BEGIN

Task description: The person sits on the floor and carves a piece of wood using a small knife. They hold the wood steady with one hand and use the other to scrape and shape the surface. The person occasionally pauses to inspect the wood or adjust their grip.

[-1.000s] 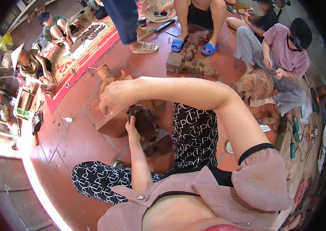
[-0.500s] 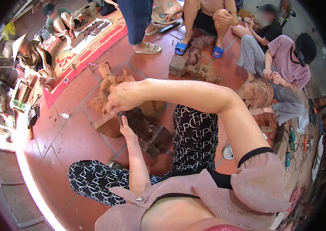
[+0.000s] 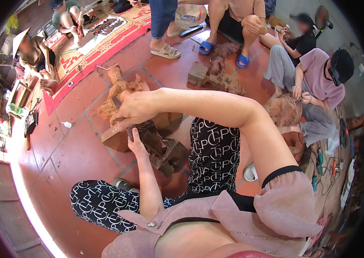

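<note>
Two hands at work on one dark brown carved wood piece (image 3: pixel 158 144), close together near mid-scene. Right hand (image 3: pixel 137 107) curled over a slim dark metal tool (image 3: pixel 119 112), fingers (image 3: pixel 126 122) closed around it, knuckles up, tool tip hidden against the wood. Left hand (image 3: pixel 135 142) just below and nearer, fingers pressed closed against the left face of the dark carving, thumb side up. Dark carving tilted, resting against a pale rectangular wooden block (image 3: pixel 117 137) on the red tiled floor (image 3: pixel 74 155), between the knees in black-and-white patterned trousers (image 3: pixel 214 155). Just beyond the right hand, touching the block's far side, a light reddish-brown rough carved root figure (image 3: pixel 117 96), upright. Farther off and to the right, a second knotty brown stump carving (image 3: pixel 220 73) beside a grey stone-like block (image 3: pixel 197 73). Far right, a seated person in a mauve shirt (image 3: pixel 317 79) bent over a round reddish carving (image 3: pixel 285 109). Far left, a red patterned mat (image 3: pixel 104 41) with small items laid out, and another seated person in a conical hat (image 3: pixel 21 38). Near right edge, cables and small tools (image 3: pixel 326 167) on the floor, too blurred to tell apart.
</note>
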Tool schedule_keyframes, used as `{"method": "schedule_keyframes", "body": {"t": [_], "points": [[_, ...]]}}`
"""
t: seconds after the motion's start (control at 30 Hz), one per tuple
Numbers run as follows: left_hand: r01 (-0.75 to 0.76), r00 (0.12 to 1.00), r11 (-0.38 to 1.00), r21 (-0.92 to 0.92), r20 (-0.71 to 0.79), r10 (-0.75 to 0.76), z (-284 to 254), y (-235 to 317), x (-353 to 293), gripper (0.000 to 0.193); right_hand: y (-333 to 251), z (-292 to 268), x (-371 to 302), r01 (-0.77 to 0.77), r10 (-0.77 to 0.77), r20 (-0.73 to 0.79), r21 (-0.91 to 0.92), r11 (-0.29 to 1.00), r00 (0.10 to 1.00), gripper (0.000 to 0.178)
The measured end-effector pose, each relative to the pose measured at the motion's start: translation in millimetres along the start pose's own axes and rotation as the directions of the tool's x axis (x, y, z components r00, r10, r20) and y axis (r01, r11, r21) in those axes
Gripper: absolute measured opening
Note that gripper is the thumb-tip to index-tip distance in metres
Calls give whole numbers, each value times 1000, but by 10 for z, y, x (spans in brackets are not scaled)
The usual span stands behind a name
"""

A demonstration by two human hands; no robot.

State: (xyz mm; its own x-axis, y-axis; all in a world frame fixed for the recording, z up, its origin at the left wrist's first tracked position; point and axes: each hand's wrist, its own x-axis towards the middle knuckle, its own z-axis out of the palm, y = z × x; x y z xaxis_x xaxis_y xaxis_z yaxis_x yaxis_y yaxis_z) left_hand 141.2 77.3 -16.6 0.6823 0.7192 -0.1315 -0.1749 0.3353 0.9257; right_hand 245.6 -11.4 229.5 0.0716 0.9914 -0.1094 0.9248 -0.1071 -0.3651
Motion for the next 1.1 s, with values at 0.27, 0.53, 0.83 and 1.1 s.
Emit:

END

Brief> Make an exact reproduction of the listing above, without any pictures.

Output of the task>
Task description: The person sits on the floor and carves a piece of wood using a small knife. They hold the wood steady with one hand and use the other to scrape and shape the surface. The person occasionally pauses to inspect the wood or adjust their grip.

[-1.000s] 
[-0.500s] 
[+0.000s] 

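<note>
Two hands at work on one dark brown carved wood piece (image 3: pixel 158 144), close together near mid-scene. Right hand (image 3: pixel 137 107) curled over a slim dark metal tool (image 3: pixel 119 112), fingers (image 3: pixel 126 122) closed around it, knuckles up, tool tip hidden against the wood. Left hand (image 3: pixel 135 142) just below and nearer, fingers pressed closed against the left face of the dark carving, thumb side up. Dark carving tilted, resting against a pale rectangular wooden block (image 3: pixel 117 137) on the red tiled floor (image 3: pixel 74 155), between the knees in black-and-white patterned trousers (image 3: pixel 214 155). Just beyond the right hand, touching the block's far side, a light reddish-brown rough carved root figure (image 3: pixel 117 96), upright. Farther off and to the right, a second knotty brown stump carving (image 3: pixel 220 73) beside a grey stone-like block (image 3: pixel 197 73). Far right, a seated person in a mauve shirt (image 3: pixel 317 79) bent over a round reddish carving (image 3: pixel 285 109). Far left, a red patterned mat (image 3: pixel 104 41) with small items laid out, and another seated person in a conical hat (image 3: pixel 21 38). Near right edge, cables and small tools (image 3: pixel 326 167) on the floor, too blurred to tell apart.
</note>
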Tool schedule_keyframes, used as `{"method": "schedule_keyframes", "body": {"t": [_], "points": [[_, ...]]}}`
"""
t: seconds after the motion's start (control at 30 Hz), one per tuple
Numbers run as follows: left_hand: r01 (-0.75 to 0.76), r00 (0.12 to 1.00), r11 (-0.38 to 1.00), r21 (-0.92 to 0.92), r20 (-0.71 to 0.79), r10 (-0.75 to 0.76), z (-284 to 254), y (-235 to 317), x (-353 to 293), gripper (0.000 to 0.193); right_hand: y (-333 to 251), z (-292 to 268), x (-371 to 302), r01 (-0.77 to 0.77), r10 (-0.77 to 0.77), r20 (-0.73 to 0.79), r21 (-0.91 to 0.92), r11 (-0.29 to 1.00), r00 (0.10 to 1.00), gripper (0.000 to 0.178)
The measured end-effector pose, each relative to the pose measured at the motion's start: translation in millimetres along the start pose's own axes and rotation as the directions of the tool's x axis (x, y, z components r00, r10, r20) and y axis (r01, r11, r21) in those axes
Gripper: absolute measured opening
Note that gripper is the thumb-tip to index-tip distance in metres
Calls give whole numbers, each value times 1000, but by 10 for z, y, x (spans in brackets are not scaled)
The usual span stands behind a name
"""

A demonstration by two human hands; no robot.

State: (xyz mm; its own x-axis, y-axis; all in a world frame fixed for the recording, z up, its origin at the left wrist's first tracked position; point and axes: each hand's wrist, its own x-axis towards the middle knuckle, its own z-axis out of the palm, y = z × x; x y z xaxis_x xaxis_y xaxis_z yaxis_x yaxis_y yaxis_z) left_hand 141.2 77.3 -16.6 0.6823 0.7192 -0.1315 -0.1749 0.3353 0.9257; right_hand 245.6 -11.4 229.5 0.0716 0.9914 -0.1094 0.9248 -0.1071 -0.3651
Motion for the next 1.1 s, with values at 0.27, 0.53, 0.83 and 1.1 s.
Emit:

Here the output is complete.